As well as being cheap and easy to produce, perovskite solar cells have, in the space of a few years, become almost as energy-efficient as silicon. However, despite their enormous potential, perovskite solar cells are also somewhat controversial within the scientific community, since lead is integral to their chemical structure.
Whether the lead contained within perovskite solar cells represents a tangible risk to humans, animals and the environment is being debated, however, some scientists are now searching for non-toxic materials which could replace the lead in perovskite solar cells without negatively affecting performance.
"We wanted to find out why defects don't appear to affect the performance of lead-halide perovskite solar cells as much as they would in other materials," said Dr Robert Hoye of Cambridge's Cavendish Laboratory and Department of Materials Science and Metallurgy, and the paper's lead author. "If we can figure out what's special about them, then perhaps we can replicate their properties using non-toxic materials."
In collaboration with colleagues at MIT, the National Renewable Energy Laboratory and Colorado School of Mines in the US, the Cambridge researchers have shown that bismuth, which sits next to lead in the periodic table, could be a non-toxic alternative to lead for use in next-generation solar cells. Bismuth, known as the "green element", is widely used in cosmetics, personal care products and medicines. Like lead, it is a heavy metal, but it is non-toxic.
For this study, Hoye and his colleagues looked at bismuth oxyiodide, a material which was previously investigated for use in solar cells and water splitting, but was not thought to be suitable because of low efficiencies and because it degraded in liquid electrolytes. The researchers used theoretical and experimental methods to revisit this material for possible use in solid-state solar cells.
They found that bismuth oxyiodide is as tolerant to defects as lead halide perovskites. Bismuth oxyiodide is also stable in air for at least 197 days, which is a significant improvement over some lead halide perovskite compounds. By sandwiching the bismuth oxyiodide light absorber between two oxide electrodes, they were able to demonstrate a record performance, with the device converting 80% of light to electrical charge.
The bismuth-based devices can be made using common industrial techniques, suggesting that they can be produced at scale and at low cost.
"Bismuth oxyiodide has all the right physical property attributes for new, highly efficient light absorbers," said co-author Professor Judith Driscoll, of the Department of Materials Science and Metallurgy. "I first thought of this compound around five years ago, but it took the highly specialised experimental and theoretical skills of a large team for us to prove that this material has real practical potential."
"This work shows that earlier theories about bismuth oxyiodide were not wrong, and these compounds do have the potential to be successful solar cells," said Hoye, who is a Junior Research Fellow at Magdalene College. "We're just scratching the surface of what these compounds can do."

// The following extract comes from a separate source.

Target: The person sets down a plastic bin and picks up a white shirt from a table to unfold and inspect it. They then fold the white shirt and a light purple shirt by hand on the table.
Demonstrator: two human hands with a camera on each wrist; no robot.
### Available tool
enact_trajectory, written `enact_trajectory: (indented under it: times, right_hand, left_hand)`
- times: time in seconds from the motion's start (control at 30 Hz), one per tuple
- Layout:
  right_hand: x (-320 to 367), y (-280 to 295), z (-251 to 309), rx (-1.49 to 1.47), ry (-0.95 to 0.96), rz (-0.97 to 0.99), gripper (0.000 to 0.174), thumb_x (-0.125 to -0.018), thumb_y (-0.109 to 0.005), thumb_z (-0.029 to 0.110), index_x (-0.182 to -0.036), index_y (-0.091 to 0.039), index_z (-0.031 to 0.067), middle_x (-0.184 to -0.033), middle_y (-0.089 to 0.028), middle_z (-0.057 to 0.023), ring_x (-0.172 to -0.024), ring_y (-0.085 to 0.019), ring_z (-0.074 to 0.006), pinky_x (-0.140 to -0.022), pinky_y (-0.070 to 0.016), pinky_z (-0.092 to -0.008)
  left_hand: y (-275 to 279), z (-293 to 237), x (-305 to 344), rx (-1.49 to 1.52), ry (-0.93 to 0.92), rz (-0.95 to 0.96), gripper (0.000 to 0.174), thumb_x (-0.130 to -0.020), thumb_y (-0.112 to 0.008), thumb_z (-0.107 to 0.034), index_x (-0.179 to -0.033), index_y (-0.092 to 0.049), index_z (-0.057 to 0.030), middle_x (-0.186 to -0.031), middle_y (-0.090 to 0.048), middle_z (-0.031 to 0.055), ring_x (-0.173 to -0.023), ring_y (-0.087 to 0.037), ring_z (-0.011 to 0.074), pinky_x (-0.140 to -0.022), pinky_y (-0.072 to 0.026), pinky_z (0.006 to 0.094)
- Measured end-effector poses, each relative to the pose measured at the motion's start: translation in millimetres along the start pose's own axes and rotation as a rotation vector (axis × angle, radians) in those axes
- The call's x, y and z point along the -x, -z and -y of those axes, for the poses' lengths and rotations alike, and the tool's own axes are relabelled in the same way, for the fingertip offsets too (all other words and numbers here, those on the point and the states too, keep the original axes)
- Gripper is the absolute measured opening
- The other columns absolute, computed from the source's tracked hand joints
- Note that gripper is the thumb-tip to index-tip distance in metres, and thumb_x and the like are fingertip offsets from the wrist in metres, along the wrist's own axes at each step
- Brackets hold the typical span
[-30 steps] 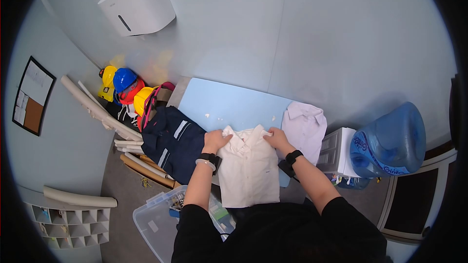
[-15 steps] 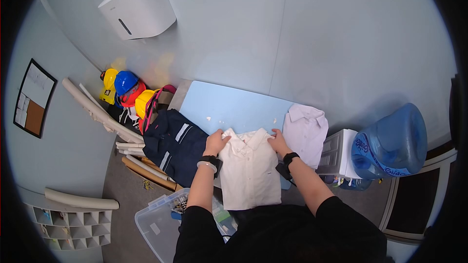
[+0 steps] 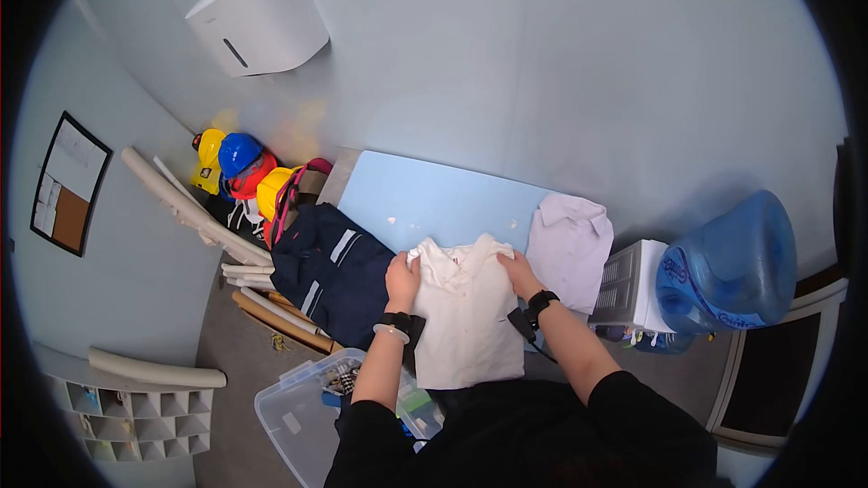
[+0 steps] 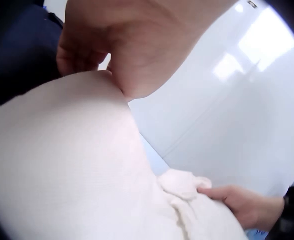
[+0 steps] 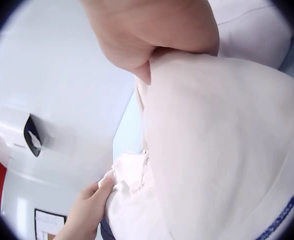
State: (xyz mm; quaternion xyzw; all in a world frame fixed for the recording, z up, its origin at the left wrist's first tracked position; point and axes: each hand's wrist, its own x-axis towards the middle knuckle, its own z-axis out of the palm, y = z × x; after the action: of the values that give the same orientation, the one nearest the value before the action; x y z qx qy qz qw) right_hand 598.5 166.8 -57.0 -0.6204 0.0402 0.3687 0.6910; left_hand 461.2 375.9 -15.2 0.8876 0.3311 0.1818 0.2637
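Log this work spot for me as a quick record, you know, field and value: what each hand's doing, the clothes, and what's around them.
Left hand: grips one shoulder edge of the cream shirt
Right hand: grips its other shoulder edge
Cream shirt: front up, collar away from the person
Left of it: dark garment with light stripes
Right of it: pale lilac shirt, buttoned front up
Surface: light-blue tabletop
Beyond the dark garment: blue helmet, yellow helmet
Far right: large blue water bottle
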Motion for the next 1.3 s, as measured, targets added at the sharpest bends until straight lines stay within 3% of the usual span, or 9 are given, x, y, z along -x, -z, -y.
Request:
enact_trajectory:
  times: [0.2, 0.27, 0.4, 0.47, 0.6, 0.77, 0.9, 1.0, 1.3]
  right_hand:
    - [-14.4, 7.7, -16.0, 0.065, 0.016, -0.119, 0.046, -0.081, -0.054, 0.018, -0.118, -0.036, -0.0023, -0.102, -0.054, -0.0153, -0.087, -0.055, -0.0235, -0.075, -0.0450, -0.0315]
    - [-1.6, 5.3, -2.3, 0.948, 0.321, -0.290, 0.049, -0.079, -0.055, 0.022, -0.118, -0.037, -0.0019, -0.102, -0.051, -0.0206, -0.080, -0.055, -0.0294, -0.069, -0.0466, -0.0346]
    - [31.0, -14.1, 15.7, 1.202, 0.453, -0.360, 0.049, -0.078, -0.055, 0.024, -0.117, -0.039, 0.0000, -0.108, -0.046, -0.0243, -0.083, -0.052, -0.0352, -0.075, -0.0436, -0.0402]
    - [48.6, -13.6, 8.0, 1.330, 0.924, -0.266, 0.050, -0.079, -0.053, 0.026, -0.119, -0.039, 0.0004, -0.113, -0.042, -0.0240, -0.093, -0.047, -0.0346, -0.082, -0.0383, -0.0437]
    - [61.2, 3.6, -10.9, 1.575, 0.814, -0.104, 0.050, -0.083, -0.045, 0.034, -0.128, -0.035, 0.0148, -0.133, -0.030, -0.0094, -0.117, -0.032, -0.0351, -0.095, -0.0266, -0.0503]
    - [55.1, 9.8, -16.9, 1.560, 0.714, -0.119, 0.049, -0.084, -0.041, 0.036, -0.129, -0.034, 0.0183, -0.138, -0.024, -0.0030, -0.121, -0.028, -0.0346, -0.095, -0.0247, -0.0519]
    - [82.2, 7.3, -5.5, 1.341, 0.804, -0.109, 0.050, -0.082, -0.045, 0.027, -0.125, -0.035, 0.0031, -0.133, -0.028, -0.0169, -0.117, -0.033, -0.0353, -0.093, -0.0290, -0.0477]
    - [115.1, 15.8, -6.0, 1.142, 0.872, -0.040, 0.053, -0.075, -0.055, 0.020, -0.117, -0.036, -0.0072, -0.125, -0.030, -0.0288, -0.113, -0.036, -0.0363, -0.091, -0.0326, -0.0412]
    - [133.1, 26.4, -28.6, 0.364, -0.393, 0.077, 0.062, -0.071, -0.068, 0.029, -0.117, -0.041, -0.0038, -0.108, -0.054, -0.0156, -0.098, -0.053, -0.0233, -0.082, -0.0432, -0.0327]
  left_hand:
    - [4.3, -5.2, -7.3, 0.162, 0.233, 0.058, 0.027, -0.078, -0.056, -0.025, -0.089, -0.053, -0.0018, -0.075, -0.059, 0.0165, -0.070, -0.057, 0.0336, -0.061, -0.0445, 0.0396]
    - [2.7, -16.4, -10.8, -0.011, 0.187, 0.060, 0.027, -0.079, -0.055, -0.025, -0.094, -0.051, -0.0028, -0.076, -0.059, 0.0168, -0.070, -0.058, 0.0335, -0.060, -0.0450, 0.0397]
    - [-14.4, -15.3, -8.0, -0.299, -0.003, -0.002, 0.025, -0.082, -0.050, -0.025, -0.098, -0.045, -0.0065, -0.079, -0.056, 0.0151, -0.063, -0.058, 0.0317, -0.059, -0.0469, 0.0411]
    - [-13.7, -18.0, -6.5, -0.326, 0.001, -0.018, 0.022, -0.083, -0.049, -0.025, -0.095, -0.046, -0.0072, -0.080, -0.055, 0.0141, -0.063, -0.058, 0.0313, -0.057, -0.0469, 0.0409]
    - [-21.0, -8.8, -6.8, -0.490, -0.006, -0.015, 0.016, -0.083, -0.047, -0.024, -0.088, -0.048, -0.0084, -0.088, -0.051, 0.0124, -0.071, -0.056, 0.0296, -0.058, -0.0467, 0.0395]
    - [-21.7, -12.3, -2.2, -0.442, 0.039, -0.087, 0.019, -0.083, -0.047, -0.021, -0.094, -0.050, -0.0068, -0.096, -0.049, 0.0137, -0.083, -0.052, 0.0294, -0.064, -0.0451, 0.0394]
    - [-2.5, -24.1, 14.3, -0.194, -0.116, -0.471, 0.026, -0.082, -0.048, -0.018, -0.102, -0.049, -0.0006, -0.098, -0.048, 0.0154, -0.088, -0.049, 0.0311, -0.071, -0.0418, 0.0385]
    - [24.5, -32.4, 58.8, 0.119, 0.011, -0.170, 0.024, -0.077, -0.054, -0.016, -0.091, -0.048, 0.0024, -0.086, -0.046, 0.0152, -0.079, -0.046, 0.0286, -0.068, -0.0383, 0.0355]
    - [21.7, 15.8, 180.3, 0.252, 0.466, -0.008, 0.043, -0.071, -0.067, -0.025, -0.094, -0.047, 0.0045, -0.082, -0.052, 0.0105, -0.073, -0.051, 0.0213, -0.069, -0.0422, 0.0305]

"Previously, the global solar cell research community has been searching for non-toxic materials that replicate the defect tolerance of the perovskites, but without much success in terms of photovoltaic performance," said Dr David Scanlon, a theorist at UCL not involved in this work.

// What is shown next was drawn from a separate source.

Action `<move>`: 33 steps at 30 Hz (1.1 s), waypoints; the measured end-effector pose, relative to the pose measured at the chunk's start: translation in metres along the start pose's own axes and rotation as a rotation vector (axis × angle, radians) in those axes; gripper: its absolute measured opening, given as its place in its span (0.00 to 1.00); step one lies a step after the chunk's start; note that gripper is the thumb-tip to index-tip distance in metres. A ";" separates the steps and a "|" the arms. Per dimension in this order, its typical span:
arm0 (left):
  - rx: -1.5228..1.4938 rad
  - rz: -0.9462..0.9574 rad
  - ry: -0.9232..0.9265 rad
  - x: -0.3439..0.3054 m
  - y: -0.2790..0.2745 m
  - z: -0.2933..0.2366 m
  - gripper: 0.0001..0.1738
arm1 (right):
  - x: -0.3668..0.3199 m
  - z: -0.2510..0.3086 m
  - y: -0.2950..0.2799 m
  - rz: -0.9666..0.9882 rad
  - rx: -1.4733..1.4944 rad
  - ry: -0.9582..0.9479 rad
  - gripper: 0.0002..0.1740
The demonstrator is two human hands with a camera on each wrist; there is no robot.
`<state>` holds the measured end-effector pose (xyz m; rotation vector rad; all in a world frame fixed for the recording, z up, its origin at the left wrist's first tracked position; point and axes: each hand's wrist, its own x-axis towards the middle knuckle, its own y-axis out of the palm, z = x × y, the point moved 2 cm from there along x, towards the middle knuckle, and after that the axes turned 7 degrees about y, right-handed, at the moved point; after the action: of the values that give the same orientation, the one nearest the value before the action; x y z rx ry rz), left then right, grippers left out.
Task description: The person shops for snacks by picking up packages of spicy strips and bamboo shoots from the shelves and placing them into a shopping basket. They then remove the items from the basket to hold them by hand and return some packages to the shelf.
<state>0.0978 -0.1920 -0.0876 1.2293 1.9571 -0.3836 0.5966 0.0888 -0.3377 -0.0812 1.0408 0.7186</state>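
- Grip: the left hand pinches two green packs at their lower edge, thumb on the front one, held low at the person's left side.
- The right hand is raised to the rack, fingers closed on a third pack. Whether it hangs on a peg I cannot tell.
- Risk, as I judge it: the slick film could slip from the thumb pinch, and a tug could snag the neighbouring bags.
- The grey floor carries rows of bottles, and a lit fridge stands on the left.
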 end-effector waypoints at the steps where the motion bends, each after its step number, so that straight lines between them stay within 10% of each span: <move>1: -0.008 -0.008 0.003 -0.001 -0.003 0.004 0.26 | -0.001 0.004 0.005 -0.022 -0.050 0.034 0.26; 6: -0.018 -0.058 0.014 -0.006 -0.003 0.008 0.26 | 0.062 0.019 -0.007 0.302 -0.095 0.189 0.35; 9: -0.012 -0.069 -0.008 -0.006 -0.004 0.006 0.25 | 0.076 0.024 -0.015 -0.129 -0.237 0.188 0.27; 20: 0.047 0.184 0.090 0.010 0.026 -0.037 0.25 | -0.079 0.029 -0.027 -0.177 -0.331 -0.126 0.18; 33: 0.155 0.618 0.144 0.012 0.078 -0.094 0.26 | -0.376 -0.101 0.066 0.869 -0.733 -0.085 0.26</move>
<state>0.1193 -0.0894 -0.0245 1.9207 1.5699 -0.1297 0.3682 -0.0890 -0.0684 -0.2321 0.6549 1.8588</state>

"When I saw this work, my team calculated based on the optical properties that bismuth oxyiodide has a theoretical limit of 22% efficiency, which is comparable to silicon and the best perovskite solar cells. There's a lot more we could get from this material by building off this team's work."
Saturday, April 1, 2017
“Teamwork is an individual skill.” – Avery, 2001
When team is effective, emotions of enjoyment overwhelm us leading to everyone in the team feeling satisfied. As productiveness increases, trust grows stronger and satisfaction enhances success and efficiency. The result is a productive team which easily reaches goals.
The question is how productive can teamwork be in a business setting? The answer can be quite simple: since we are egoistic beings and find content in success, if we commit ourselves to our team to that extent to be egoistic about it, our actions will be oriented toward the team succeeding.

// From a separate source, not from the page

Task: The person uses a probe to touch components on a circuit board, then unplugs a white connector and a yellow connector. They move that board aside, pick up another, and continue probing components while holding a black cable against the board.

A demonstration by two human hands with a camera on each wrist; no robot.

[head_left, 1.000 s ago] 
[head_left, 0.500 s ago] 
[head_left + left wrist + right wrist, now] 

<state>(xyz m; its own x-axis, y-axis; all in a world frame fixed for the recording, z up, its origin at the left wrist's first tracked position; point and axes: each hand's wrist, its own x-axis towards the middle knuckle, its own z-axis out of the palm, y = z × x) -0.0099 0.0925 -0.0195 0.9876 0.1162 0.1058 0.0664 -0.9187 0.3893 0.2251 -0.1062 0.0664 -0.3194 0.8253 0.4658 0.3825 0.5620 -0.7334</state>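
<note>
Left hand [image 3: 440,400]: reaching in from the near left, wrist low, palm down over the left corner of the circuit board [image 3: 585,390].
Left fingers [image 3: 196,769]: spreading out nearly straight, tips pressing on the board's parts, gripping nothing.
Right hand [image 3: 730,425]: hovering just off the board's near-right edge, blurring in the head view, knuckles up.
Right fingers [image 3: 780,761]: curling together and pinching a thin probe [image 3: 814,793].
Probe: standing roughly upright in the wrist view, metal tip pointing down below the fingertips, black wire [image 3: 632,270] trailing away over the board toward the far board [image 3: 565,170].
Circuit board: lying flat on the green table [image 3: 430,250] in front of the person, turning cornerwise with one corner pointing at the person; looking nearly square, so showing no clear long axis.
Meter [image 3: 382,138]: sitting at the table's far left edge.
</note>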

Where lies the success of a team? It lies in an achieved common goal.
Does the same apply in the modern world to distant/virtual working? Of course it does. It has become obvious that the number of virtual businesses, virtual departments and virtual teams is on the increase. Cisco reports in their study from 2009 that virtual teams perform better. What was once an obstacle (such as working in an office), is now overcome (with the help of the internet and cloud platforms). Availability and no space constraints are the new reality. In addition, when talking about success, it is crucial to note that teams perform better when they are composed out of men and women, rather than homogenous groups.
A virtual platform, such as Tally Fox, can guarantee ease and safety of communication, increase in productivity and quality of performance through implementing the following teamwork strategies:
Commitment. There is not a single person in this world who has not learned from everyday experience that if we commit ourselves to something, we are already half way to succeeding. In fact, Canadian Olympic Gold medalist Adam Kreek lists commitment as the thing that determines whether a team will be made or broken. He believes that in order for a team to be effective, team members must let go of their ego, the need to control and in some cases their own ideas which have not been accepted by others.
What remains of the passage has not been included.